▶ About this exercise
Retype every line from the start of the entries below down to the line with "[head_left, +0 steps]", both ends included; skip the pictures.

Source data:
----
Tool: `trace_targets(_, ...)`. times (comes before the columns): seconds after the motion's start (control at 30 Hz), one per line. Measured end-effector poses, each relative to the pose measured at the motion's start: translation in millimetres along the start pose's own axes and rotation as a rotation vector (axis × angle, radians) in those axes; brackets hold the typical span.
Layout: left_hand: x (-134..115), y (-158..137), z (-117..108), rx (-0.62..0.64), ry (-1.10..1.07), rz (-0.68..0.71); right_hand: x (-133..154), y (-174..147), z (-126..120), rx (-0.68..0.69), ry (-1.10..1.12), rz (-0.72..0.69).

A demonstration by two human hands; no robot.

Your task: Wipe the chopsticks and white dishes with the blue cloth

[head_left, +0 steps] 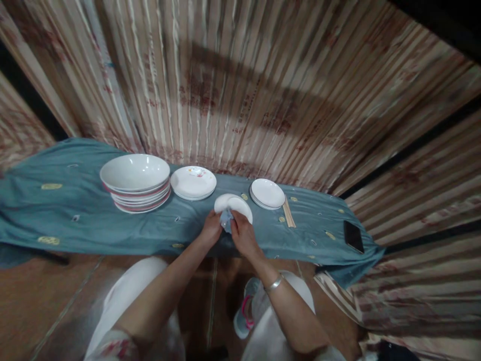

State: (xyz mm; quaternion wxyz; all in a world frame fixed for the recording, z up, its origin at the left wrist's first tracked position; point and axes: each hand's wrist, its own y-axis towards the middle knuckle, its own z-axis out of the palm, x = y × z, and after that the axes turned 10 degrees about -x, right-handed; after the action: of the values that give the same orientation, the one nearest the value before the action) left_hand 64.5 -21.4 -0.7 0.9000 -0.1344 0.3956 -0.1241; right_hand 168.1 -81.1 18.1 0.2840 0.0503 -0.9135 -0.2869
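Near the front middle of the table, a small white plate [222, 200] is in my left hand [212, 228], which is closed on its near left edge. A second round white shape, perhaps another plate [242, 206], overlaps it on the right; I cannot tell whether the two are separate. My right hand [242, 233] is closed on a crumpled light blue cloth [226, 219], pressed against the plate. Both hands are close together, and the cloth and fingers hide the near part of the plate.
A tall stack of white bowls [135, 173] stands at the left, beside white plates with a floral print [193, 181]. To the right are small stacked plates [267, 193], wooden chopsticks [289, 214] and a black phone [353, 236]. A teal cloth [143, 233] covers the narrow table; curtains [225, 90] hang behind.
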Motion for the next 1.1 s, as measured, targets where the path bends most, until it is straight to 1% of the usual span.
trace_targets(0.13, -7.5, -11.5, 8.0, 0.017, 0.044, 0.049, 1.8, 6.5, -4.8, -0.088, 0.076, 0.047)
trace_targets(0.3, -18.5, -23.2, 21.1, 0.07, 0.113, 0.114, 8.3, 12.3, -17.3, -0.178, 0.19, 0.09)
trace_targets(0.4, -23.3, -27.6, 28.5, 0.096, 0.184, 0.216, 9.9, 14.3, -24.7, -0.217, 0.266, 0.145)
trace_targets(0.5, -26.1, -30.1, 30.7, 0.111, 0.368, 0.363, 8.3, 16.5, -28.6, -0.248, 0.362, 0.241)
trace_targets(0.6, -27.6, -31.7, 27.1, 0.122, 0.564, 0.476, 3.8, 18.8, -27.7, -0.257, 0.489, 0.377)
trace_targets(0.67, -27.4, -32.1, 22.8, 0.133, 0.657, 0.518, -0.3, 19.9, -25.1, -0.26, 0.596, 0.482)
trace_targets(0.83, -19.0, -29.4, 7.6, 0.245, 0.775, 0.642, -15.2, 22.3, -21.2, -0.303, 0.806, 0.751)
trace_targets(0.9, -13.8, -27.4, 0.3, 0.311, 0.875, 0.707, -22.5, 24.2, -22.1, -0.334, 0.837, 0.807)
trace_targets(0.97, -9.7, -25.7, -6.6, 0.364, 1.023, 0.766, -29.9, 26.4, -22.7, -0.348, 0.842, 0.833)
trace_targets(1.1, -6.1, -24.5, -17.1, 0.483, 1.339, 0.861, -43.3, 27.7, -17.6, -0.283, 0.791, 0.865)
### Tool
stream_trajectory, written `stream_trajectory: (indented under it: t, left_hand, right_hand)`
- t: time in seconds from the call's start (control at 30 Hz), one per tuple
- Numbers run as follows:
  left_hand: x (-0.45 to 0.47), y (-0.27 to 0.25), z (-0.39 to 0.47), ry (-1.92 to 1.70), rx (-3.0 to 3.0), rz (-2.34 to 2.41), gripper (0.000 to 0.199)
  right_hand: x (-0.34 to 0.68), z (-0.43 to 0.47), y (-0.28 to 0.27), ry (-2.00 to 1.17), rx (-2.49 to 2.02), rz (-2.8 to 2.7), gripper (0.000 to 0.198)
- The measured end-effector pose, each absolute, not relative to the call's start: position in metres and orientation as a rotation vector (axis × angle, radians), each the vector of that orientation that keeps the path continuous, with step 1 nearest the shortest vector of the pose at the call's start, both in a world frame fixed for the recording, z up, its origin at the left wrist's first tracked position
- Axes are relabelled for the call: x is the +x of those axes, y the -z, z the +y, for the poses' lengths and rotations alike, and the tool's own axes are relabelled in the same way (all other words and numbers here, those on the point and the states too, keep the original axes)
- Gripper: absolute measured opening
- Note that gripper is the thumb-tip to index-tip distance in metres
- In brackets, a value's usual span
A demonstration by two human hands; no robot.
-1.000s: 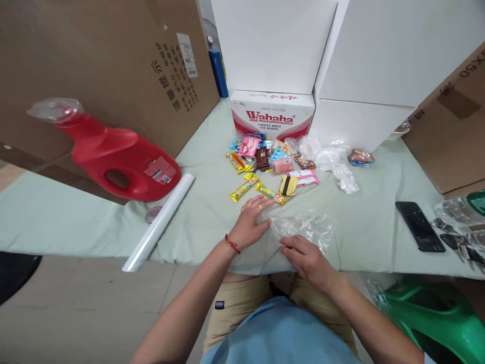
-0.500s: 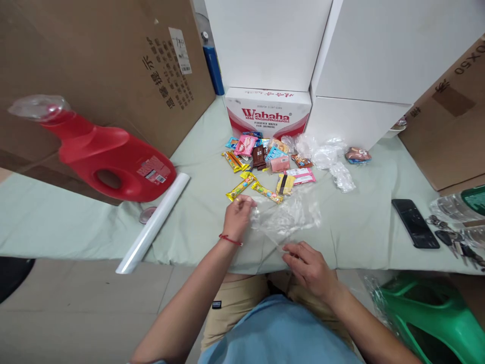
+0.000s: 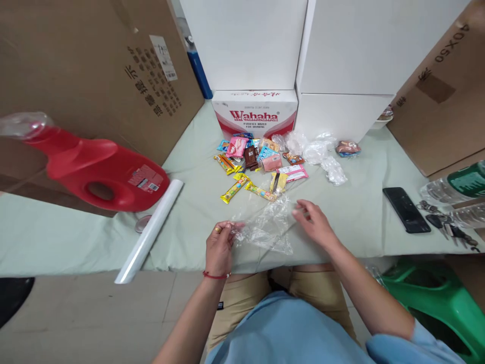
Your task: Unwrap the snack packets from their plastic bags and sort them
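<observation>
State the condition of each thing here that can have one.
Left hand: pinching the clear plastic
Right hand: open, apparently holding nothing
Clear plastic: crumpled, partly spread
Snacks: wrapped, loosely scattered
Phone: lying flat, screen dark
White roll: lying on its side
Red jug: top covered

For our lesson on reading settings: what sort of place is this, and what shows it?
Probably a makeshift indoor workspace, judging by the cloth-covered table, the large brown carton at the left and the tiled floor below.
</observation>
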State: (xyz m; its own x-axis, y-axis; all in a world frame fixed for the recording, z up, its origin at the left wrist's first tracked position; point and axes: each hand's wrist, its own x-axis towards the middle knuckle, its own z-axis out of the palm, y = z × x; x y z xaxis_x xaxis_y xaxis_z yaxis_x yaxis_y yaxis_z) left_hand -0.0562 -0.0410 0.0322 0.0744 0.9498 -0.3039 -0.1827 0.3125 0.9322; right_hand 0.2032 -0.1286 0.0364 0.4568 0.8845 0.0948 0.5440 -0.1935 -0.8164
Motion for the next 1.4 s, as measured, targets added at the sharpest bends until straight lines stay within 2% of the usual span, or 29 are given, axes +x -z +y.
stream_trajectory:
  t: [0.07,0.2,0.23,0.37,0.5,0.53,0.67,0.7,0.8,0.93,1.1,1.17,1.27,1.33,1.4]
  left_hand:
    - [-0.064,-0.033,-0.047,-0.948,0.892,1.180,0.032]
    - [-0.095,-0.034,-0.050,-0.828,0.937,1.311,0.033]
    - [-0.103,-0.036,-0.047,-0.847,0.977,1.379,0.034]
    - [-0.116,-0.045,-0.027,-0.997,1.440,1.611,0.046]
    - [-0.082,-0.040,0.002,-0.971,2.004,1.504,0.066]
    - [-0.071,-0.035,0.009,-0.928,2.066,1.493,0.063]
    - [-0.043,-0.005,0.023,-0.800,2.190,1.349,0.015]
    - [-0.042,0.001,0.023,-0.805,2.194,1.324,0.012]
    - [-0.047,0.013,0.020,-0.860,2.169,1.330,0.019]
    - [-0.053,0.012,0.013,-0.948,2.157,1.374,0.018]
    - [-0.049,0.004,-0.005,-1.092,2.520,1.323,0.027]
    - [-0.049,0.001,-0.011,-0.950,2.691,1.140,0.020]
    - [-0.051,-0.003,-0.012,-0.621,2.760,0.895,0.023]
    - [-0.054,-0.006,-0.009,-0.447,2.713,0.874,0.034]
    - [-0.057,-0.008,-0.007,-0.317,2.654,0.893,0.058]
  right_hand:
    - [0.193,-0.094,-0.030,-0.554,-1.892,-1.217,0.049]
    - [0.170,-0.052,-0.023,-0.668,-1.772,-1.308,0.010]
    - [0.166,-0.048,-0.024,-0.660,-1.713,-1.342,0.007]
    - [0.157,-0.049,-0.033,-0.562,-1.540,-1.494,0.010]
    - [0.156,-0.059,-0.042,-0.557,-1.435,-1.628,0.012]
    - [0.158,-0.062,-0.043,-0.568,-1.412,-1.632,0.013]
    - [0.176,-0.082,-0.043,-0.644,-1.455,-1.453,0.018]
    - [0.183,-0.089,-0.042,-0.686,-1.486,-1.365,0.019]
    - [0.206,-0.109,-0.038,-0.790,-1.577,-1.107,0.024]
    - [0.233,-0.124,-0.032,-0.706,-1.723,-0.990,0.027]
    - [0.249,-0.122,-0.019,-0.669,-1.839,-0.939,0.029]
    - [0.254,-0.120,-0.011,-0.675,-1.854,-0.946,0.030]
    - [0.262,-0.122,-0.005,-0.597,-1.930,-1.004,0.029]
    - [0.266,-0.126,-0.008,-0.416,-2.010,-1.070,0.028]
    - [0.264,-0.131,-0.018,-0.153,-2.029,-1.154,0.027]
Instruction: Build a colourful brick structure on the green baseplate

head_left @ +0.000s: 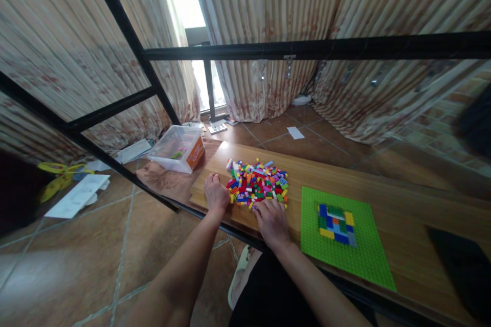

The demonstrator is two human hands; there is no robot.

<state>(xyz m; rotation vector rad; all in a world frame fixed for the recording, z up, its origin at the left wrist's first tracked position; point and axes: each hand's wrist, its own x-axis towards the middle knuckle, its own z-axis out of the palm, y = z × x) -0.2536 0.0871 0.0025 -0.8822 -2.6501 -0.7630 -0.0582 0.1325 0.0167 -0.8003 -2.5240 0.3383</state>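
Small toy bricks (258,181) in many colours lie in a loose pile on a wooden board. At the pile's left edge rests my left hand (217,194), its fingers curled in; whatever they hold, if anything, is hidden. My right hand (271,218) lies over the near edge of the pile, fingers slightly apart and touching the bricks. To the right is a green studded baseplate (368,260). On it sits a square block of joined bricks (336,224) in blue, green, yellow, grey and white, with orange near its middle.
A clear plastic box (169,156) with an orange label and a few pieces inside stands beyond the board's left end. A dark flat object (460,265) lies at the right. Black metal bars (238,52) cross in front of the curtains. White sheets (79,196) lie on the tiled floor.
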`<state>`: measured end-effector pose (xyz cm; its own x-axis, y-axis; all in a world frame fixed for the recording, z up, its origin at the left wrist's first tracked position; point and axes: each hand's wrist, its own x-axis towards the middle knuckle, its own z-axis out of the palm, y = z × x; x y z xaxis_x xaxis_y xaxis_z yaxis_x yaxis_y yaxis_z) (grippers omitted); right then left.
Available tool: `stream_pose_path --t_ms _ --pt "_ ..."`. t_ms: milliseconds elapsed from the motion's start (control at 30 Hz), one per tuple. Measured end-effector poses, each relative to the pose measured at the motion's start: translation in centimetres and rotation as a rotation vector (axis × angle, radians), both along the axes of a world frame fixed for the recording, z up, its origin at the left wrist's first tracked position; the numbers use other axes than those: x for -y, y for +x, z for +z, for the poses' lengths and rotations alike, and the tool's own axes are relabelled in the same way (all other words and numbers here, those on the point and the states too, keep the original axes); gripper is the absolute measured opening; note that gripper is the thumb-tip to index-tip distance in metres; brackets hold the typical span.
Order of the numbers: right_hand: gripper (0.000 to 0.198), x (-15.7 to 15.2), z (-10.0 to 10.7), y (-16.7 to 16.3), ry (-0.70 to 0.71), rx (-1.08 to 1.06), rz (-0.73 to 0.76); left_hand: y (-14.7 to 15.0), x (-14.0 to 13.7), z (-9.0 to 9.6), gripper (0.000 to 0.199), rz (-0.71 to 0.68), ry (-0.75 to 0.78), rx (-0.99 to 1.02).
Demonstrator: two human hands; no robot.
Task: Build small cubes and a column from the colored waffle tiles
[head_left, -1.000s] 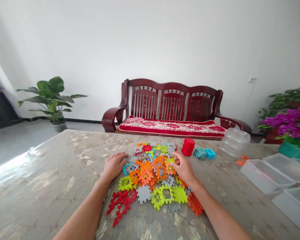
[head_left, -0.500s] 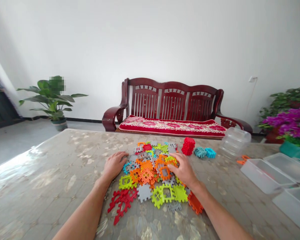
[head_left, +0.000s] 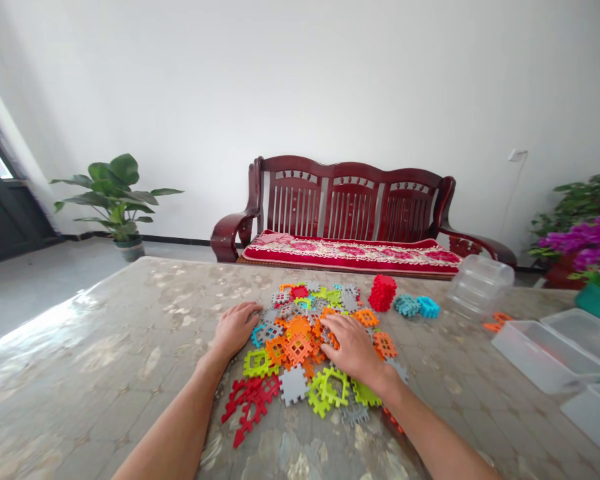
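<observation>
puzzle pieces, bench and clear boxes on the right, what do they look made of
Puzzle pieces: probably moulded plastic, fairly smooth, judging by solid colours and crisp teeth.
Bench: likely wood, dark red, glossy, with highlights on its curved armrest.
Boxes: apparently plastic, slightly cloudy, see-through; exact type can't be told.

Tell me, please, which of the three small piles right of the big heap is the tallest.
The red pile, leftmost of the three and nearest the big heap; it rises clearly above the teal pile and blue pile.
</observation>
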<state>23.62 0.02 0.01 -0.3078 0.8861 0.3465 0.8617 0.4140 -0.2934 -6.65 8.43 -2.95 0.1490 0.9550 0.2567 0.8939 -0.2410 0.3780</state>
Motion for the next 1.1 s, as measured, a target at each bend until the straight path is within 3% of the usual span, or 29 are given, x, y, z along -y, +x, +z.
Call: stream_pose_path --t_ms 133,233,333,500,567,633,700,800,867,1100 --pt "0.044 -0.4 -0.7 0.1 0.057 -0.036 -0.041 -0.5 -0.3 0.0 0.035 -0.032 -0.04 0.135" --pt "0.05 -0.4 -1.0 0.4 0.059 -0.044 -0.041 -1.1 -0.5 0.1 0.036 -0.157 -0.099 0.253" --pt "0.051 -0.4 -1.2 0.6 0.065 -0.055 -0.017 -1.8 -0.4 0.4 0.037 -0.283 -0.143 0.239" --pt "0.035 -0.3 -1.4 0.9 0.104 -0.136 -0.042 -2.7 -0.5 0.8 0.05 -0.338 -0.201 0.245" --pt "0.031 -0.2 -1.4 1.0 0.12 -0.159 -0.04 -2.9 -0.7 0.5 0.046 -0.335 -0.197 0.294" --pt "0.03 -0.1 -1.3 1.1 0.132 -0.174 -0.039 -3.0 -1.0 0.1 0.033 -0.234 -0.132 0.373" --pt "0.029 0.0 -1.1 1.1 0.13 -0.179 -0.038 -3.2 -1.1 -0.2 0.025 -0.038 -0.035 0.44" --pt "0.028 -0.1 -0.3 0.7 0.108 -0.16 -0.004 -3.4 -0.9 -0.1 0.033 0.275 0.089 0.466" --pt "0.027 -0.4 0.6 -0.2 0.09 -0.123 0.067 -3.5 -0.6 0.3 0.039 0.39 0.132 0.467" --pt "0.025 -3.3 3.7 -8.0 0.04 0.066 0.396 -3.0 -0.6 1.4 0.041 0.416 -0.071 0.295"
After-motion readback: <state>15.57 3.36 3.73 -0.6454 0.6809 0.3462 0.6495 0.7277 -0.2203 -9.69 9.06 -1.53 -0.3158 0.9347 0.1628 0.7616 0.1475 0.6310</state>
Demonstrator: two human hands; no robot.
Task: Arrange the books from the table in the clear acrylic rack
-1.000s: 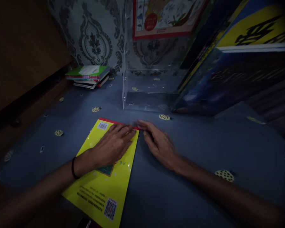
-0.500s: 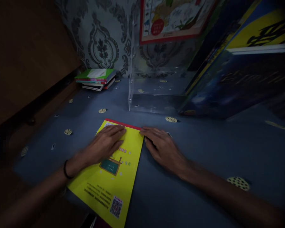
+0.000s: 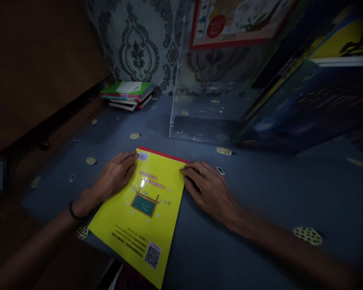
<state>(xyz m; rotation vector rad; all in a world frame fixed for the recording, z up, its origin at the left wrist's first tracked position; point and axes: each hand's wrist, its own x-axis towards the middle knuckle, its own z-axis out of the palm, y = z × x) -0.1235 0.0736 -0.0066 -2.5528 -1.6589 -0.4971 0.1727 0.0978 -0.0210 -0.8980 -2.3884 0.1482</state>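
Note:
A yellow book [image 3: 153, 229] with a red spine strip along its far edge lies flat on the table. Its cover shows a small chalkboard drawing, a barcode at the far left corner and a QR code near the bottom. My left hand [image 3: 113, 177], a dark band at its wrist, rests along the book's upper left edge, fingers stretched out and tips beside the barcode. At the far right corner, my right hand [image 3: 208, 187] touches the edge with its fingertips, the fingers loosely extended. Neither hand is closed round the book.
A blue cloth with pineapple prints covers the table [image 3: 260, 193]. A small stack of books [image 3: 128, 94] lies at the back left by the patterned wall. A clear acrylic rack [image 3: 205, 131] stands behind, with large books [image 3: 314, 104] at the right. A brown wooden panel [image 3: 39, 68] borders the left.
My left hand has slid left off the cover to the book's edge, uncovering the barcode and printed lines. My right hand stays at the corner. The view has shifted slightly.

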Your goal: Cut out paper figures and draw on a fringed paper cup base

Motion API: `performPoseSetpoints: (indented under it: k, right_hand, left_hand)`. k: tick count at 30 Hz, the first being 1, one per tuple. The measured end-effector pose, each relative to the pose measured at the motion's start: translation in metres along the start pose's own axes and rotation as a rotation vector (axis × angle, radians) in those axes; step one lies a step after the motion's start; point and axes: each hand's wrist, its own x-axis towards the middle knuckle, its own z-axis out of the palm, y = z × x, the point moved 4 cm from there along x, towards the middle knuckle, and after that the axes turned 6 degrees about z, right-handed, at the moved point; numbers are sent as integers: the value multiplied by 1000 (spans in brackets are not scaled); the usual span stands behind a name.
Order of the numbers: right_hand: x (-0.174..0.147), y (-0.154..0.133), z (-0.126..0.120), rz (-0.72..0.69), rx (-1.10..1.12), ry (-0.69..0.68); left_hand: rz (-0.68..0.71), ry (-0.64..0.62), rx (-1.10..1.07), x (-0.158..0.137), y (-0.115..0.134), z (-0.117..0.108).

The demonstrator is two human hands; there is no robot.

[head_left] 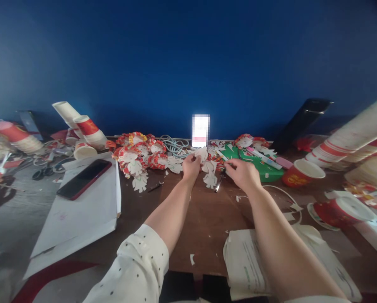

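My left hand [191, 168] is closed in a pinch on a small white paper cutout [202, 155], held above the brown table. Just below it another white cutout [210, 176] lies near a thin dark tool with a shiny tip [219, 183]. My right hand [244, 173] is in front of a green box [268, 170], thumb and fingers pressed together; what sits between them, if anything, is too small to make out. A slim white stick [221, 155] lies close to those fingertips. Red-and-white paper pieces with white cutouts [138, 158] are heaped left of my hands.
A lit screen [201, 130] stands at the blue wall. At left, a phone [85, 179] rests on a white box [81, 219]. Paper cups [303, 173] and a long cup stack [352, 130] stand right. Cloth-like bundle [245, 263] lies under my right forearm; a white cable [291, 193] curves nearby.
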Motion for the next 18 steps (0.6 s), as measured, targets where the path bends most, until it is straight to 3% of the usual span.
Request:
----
▶ Output of the exercise
Tool: `trace_targets(_, ...)`. times (comes before the columns): seconds after the motion's start (control at 30 Hz), one per line. Measured end-effector poses, each relative to the pose measured at the motion's start: translation in millimetres along the start pose's own axes and rotation as a rotation vector (axis × angle, radians) in those axes; brackets hold the typical span.
Layout: left_hand: x (-134..115), y (-158..137), z (-117..108), rx (-0.62..0.64), ry (-1.10..1.07), rz (-0.68..0.71); right_hand: x (-133..154), y (-174..147), z (-126..120), rx (-0.68..0.69), ry (-1.10..1.12), rz (-0.72..0.69).

A demonstration by two human hands; no robot.

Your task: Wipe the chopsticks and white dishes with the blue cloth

[head_left, +0 steps] 

This completes the requested output.